Schedule 1, Part 1(n) provides that AGS is not a public body for the purposes of the FOI Act other than in relation to administrative records relating to human resources, or finance or procurement matters. This Office takes the view that the purpose of Part 1(n) is to restrict the right of access to records concerning those functions or processes of AGS that relate to the administration or management of the organisation and only in relation to matters concerning human resources, or finance or procurement matters. I must decide whether the records under review are "administrative records relating to human resources, or finance or procurement matters".
AGS says that the emails are not at organisational level or administrative in nature, as they do not relate to the processes of running/managing a business or organisation. The applicant says that evidence from the Charleton Tribunal leads him to believe that at least some of the communications could be considered as relating to human resources.

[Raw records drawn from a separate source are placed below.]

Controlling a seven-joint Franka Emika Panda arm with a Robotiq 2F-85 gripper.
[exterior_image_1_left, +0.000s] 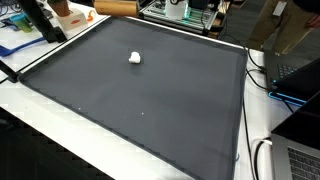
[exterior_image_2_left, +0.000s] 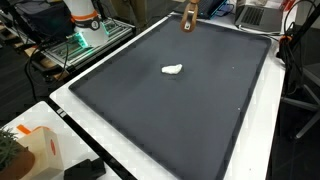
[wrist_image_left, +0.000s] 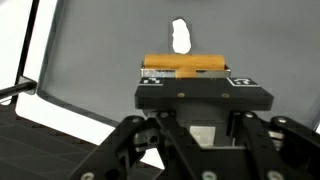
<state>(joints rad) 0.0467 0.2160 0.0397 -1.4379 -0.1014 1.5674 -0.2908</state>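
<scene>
At the far edge of the dark mat (exterior_image_1_left: 150, 110), I find the wooden block (exterior_image_2_left: 188, 17) hanging clear of the surface. The wrist view shows it lying crosswise at the tips of the fingers (wrist_image_left: 150, 74), which stand narrow against its two ends. The contact faces are hidden behind the block, but I judge it gripped. A small white lump (exterior_image_1_left: 135, 57) lies alone on the mat, well apart from the block and straight ahead of it in the wrist view. Nothing else rests on the mat, which covers most of the white desk (exterior_image_2_left: 110, 150). My assessment is that the work stands at a carrying stage, with the block in hand, aloft, and not yet set against anything. Any lowering from this position would call for a level block, a slow descent, and a firm choice of whether to land short of the white lump or beside it, since the two are in line. As to containers, none stands on the mat. An orange-and-white carton (exterior_image_2_left: 42, 148) sits off the mat at a near corner of the desk, and I cannot tell what it holds.
</scene>
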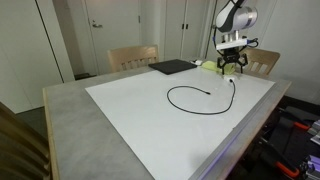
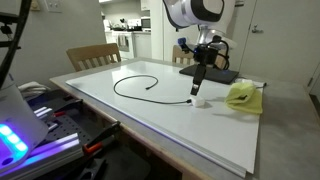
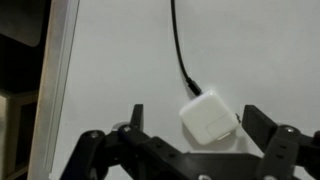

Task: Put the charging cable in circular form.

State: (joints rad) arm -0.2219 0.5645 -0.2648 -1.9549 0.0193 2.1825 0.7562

The applicant also asks the Commissioner to take into consideration the "significant public interest in accessing these records". As noted above, the right of access to records held by AGS is restricted under the FOI Act and the relevant provision (Part 1, Schedule 1(n)) does not contain a public interest test. As the applicant will be aware, the Commissioner would be acting outside of his powers if he were to import a public interest override into a provision where the Oireachtas did not include it in the legislation.
The Commissioner has previously stated that "the term 'administrative records' is commonly understood to mean records relating to the processes of running/managing a business or organisation". The records under review comprise email correspondence between AGS and the Communications Clinic, in which the Communications Clinic advises AGS on communications related to various matters including operations and strategy, attaching documents for this purpose such as press releases and speeches. As noted above, I am limited as to what I can say, but having carefully reviewed the records, I do not consider that any of them fall into the category of "administrative records relating to human resources, or finance or procurement matters". I find that AGS was justified in its decision to refuse access to the records sought on the ground that they are excluded from the scope of the FOI Act.
Finally, I note that during the review process, AGS raised section 15(1)(a) of the FOI Act. Given my finding above, I do not need to consider whether section 15(1)(a) applies. In his submissions, the applicant asked the Commissioner to consider the fact that AGS had refused two previous FOI requests for a broadly similar set of records under section 15(1)(a), on the basis that no records existed. I can only make a finding on the particular FOI request before me. It is clear that records do exist and are held by AGS. In such circumstances, I do not understand why AGS would maintain that section 15(1)(a) applied. I have reviewed the content of the records and made my finding above.
Having carried out a review under section 22(2) of the FOI Act, I affirm the decision of AGS.
Right of Appeal
Section 24 of the FOI Act sets out detailed provisions for an appeal to the High Court by a party to a review, or any other person affected by the decision. In summary, such an appeal, normally on a point of law, must be initiated not later than four weeks after notice of the decision was given to the person bringing the appeal.